[Items from a data source]
● ● ●

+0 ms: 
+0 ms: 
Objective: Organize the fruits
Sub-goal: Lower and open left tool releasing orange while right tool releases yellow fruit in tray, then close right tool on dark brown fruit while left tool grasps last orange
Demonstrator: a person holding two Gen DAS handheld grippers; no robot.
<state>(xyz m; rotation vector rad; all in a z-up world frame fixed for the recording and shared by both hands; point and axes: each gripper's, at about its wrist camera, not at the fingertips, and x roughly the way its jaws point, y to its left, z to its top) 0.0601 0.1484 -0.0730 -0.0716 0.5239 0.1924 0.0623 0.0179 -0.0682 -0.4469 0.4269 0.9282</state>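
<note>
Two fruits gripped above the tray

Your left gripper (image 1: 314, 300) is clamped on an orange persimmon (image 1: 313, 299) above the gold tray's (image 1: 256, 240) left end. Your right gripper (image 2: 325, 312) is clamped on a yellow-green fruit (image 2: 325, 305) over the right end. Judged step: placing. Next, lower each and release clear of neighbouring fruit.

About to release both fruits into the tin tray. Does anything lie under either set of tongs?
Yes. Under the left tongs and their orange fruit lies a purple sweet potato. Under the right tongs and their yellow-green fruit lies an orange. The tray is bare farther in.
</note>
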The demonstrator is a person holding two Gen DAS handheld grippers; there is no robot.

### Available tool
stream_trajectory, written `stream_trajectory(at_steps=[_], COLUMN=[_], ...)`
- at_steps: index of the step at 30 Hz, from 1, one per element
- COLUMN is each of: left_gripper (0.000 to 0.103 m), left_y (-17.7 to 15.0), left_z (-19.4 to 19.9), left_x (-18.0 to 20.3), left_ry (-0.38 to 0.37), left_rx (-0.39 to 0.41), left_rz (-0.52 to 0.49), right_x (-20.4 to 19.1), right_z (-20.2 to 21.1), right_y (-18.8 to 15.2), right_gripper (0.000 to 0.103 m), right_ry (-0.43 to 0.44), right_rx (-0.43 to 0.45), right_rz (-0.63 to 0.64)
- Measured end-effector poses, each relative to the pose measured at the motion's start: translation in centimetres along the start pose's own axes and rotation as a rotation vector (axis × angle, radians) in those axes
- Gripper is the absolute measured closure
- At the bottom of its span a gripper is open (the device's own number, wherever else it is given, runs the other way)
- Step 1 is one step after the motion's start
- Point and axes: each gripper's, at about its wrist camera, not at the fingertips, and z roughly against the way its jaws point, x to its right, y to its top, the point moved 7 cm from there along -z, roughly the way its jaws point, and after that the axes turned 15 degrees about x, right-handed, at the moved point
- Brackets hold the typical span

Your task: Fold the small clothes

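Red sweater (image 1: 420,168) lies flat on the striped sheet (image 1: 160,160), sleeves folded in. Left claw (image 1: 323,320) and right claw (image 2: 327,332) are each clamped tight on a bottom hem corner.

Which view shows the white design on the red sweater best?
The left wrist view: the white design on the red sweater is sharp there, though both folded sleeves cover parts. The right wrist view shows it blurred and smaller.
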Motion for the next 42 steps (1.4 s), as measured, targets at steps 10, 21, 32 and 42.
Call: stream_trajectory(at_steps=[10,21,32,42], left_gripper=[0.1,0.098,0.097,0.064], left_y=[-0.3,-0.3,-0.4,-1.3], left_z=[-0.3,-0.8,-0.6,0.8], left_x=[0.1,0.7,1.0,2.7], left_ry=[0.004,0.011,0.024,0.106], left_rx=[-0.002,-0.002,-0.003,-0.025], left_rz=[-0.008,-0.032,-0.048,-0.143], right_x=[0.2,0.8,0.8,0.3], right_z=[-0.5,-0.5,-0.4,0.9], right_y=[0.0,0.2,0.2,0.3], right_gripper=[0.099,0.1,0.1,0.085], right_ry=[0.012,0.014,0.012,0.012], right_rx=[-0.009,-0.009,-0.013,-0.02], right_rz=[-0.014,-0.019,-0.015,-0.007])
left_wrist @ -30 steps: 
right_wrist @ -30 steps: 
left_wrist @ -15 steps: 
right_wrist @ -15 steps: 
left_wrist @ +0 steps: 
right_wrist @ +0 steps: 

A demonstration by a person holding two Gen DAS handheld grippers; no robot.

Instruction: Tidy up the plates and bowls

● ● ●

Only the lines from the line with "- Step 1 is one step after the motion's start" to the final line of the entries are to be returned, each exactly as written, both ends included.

- Step 1 is one step after the motion's start
- Point and axes: each gripper's, at about its wrist camera, not at the fingertips, and z roughly against the way its jaws point, x to its right, y to its top, the point moved 7 cm from there along -z, roughly the way its jaws point, and after that the axes turned 15 degrees about x, right-handed, at the moved point
- Brackets hold the typical span

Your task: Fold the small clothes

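Red sweater (image 1: 420,168) lies flat on the striped sheet (image 1: 160,160), sleeves folded in. Left claw (image 1: 323,320) and right claw (image 2: 327,332) are each clamped tight on a bottom hem corner.

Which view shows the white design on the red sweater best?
The left wrist view: the white design on the red sweater is sharp there, though both folded sleeves cover parts. The right wrist view shows it blurred and smaller.
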Motion for the next 42 steps (1.4 s), as measured, targets at steps 10, 21, 32 and 42.
Call: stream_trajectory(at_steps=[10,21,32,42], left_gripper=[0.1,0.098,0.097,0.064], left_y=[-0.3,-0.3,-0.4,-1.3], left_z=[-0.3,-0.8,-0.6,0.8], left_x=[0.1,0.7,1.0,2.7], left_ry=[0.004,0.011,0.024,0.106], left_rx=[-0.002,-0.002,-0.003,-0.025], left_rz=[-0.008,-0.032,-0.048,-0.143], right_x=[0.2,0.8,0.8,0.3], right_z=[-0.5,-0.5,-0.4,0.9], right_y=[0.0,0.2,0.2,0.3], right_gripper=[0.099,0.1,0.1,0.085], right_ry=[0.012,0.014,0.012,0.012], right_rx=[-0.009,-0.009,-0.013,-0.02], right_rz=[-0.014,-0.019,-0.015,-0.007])
left_wrist @ -30 steps: 
right_wrist @ -30 steps: 
left_wrist @ -15 steps: 
right_wrist @ -15 steps: 
left_wrist @ +0 steps: 
right_wrist @ +0 steps: 

A demonstration by a person holding two Gen DAS handheld grippers; no robot.

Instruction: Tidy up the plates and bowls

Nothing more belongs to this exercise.